Exercise details: Only lines containing "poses" belong in the answer, each copied from the entries below.

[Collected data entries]

========================================

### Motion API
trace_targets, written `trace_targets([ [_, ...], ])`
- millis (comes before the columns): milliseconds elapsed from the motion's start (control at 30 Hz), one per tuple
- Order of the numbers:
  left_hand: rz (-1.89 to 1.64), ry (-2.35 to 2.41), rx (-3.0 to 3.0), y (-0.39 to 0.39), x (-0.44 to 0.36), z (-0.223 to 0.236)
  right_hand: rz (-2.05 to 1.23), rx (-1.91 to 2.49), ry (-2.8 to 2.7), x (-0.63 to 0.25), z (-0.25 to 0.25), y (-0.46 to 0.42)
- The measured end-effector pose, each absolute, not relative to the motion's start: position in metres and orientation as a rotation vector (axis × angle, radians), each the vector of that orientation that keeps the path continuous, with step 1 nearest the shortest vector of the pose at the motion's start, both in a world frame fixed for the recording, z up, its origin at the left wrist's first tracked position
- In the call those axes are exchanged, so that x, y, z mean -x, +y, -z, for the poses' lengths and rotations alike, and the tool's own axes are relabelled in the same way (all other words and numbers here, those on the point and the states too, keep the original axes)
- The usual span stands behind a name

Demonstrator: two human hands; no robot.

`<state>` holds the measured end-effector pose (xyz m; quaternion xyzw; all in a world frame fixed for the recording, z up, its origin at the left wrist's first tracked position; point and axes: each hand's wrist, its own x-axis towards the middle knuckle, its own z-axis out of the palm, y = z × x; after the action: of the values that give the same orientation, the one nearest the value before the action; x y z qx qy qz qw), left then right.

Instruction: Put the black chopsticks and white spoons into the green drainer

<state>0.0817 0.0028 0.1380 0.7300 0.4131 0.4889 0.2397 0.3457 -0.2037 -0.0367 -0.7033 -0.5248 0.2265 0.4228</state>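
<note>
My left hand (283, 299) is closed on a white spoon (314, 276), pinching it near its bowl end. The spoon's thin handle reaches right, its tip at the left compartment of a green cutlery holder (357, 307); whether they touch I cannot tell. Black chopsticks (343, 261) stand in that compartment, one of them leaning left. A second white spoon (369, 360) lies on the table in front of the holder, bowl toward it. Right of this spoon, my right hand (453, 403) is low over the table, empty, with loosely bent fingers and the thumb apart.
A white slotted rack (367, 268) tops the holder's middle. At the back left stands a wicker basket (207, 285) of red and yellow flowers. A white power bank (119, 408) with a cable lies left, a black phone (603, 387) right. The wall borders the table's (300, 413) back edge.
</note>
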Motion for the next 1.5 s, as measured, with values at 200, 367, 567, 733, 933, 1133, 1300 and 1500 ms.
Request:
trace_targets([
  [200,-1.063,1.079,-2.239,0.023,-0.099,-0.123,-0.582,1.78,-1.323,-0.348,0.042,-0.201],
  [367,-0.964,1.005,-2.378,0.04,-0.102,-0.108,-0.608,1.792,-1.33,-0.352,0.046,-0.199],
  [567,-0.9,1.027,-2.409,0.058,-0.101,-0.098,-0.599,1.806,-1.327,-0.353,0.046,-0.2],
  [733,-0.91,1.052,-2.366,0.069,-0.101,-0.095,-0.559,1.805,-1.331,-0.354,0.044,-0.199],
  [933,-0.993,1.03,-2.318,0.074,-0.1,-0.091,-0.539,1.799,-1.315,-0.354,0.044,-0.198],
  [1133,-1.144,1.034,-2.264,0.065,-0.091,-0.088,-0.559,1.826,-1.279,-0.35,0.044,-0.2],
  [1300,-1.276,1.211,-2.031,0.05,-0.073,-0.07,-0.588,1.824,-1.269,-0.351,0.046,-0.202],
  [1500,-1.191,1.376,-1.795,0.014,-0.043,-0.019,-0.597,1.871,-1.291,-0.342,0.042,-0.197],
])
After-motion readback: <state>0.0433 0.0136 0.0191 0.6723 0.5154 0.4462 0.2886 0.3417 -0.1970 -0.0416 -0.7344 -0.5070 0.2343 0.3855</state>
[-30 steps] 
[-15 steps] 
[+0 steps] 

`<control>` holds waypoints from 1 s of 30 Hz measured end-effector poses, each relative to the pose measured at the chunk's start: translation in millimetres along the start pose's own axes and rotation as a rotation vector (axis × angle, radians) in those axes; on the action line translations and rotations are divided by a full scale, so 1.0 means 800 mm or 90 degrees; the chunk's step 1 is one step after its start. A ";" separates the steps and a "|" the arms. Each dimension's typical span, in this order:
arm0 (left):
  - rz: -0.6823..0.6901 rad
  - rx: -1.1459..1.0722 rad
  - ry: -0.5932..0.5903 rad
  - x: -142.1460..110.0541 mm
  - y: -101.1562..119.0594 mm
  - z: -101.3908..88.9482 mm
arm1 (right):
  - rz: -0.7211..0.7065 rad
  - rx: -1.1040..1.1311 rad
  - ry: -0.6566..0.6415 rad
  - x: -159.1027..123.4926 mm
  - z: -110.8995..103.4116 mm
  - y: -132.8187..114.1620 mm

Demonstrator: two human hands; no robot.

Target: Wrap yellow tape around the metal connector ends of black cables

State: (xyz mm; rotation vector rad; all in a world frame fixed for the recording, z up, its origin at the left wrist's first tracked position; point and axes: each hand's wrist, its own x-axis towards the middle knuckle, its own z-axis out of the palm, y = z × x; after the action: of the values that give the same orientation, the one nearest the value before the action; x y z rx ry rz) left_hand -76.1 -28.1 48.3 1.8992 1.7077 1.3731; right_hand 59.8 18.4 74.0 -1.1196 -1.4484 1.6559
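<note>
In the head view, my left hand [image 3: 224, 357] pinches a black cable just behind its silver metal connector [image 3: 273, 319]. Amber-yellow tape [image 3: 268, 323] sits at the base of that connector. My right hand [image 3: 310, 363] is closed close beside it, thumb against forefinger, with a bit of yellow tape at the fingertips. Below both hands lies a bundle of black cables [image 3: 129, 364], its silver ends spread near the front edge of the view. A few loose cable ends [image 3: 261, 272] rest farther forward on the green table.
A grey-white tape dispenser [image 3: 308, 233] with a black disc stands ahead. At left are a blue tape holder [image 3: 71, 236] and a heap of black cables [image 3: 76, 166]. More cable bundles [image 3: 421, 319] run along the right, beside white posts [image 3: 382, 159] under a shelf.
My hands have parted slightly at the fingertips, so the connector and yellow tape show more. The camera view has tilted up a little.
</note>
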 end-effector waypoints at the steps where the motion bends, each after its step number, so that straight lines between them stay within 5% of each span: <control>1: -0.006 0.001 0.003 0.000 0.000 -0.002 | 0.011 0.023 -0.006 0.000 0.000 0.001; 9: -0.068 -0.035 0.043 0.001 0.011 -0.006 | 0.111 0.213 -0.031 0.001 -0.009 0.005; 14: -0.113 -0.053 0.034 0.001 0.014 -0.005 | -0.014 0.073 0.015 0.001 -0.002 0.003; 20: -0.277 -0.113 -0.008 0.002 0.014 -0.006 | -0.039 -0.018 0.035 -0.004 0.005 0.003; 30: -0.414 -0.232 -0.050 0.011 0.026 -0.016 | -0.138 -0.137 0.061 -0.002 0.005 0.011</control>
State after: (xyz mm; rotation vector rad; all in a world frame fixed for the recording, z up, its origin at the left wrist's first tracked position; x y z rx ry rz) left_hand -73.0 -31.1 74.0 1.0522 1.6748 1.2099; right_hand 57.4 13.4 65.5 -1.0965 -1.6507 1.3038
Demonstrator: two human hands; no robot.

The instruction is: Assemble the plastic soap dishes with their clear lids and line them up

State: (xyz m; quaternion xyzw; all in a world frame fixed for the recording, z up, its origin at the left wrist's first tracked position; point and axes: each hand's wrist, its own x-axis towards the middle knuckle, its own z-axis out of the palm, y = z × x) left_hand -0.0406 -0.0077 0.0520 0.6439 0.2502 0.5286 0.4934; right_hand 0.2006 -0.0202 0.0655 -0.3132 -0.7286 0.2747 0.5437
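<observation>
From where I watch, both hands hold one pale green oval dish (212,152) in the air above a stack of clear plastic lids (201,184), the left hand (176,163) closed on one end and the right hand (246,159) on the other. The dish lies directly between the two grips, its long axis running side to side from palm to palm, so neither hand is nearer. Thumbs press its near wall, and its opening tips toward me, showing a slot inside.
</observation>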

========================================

Answer to this problem:
- In the call those axes are exchanged, so that x, y, z mean -x, +y, -z, for the poses' lengths and rotations alike, and the tool's own axes are relabelled in the same way (all other words and numbers here, those on the point and the states too, keep the original axes)
`<control>` holds waypoints from 1 s of 30 Hz measured end-effector poses, each relative to the pose measured at the chunk's start: translation in millimetres along the start pose's own axes and rotation as a rotation vector (axis × angle, radians) in those axes; on the action line translations and rotations are divided by a full scale, so 1.0 means 800 mm or 90 degrees; the chunk's step 1 is one step after its start. A ";" separates the steps and a "|" the arms. Each dimension's typical span, in this order:

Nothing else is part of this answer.